By Onesimo Hernandez-Lerma, Jean B. Lasserre

This booklet provides the 1st a part of a deliberate two-volume sequence dedicated to a scientific exposition of a few fresh advancements within the concept of discrete-time Markov keep an eye on methods (MCPs). curiosity is especially constrained to MCPs with Borel nation and regulate (or motion) areas, and doubtless unbounded charges and noncompact keep an eye on constraint units.
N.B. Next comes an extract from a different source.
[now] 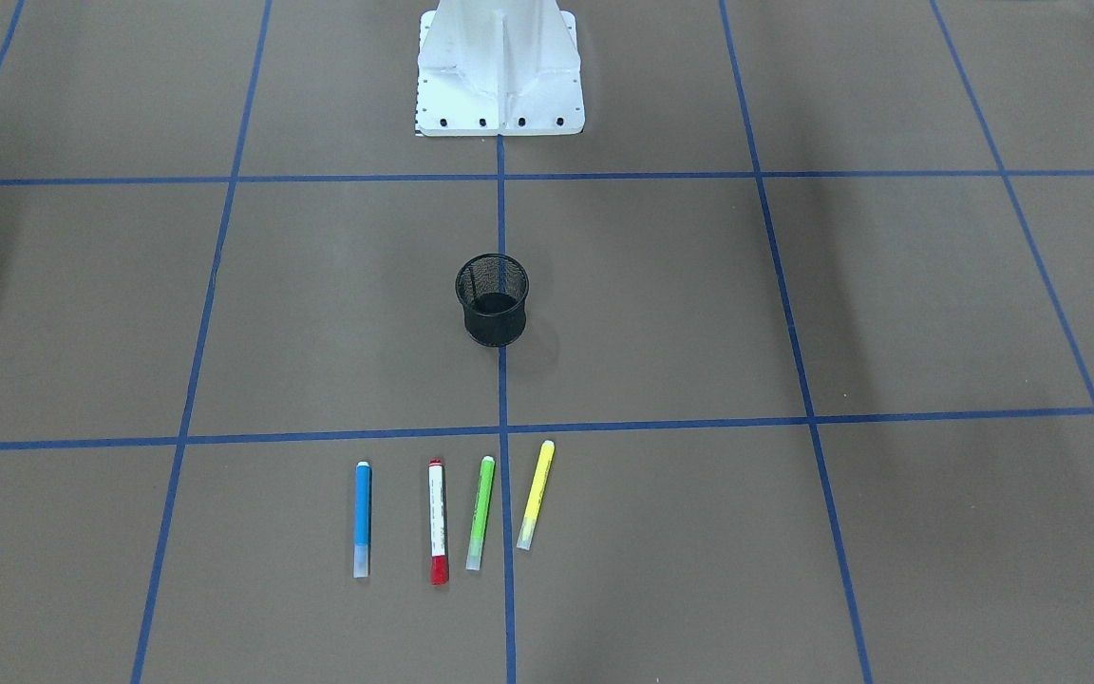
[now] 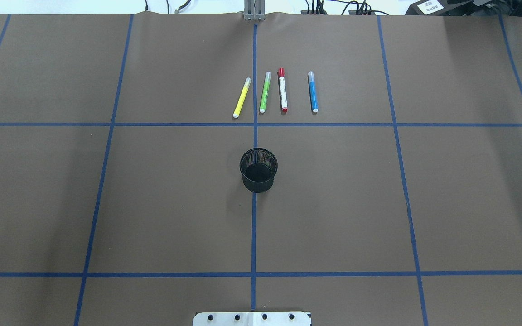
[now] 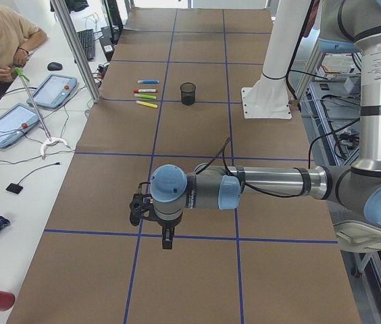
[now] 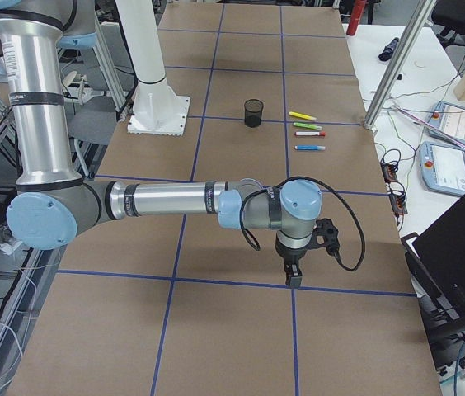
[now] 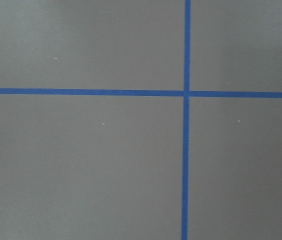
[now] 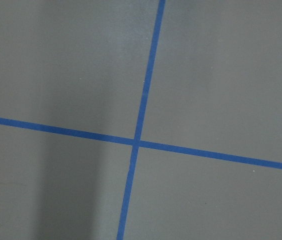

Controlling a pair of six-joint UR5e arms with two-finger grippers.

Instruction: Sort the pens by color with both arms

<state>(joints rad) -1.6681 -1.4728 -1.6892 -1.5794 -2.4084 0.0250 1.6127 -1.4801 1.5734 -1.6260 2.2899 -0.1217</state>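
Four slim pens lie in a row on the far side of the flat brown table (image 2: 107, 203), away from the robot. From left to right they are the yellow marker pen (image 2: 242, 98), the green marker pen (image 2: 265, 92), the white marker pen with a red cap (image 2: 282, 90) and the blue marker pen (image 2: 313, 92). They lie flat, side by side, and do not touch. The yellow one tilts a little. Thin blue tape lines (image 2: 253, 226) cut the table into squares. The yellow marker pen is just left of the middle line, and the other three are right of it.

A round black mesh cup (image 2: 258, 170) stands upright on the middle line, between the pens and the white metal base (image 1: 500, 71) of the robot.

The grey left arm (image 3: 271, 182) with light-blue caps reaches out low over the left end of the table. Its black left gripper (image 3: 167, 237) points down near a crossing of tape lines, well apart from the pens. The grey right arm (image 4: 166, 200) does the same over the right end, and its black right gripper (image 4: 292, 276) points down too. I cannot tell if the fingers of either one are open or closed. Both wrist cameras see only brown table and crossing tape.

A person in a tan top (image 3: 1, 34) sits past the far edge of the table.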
MCPs are a category of stochastic keep an eye on difficulties, sometimes called Markov determination strategies, managed Markov methods, or stochastic dynamic seasoned­ grams; occasionally, quite whilst the country area is a countable set, also they are referred to as Markov selection (or managed Markov) chains. whatever the identify used, MCPs look in lots of fields, for instance, engineering, economics, operations examine, statistics, renewable and nonrenewable re­ resource administration, (control of) epidemics, and so on. despite the fact that, lots of the lit­ erature (say, at the least 90%) is targeted on MCPs for which (a) the nation area is a countable set, and/or (b) the costs-per-stage are bounded, and/or (c) the keep watch over constraint units are compact. yet interestingly sufficient, the main generic keep an eye on version in engineering and economics--namely the LQ (Linear system/Quadratic price) model-satisfies none of those stipulations. furthermore, whilst facing "partially observable" structures) a customary procedure is to rework them into an identical "completely observable" sys­ tems in a bigger country area (in truth, an area of likelihood measures), that's uncountable no matter if the unique country strategy is finite-valued.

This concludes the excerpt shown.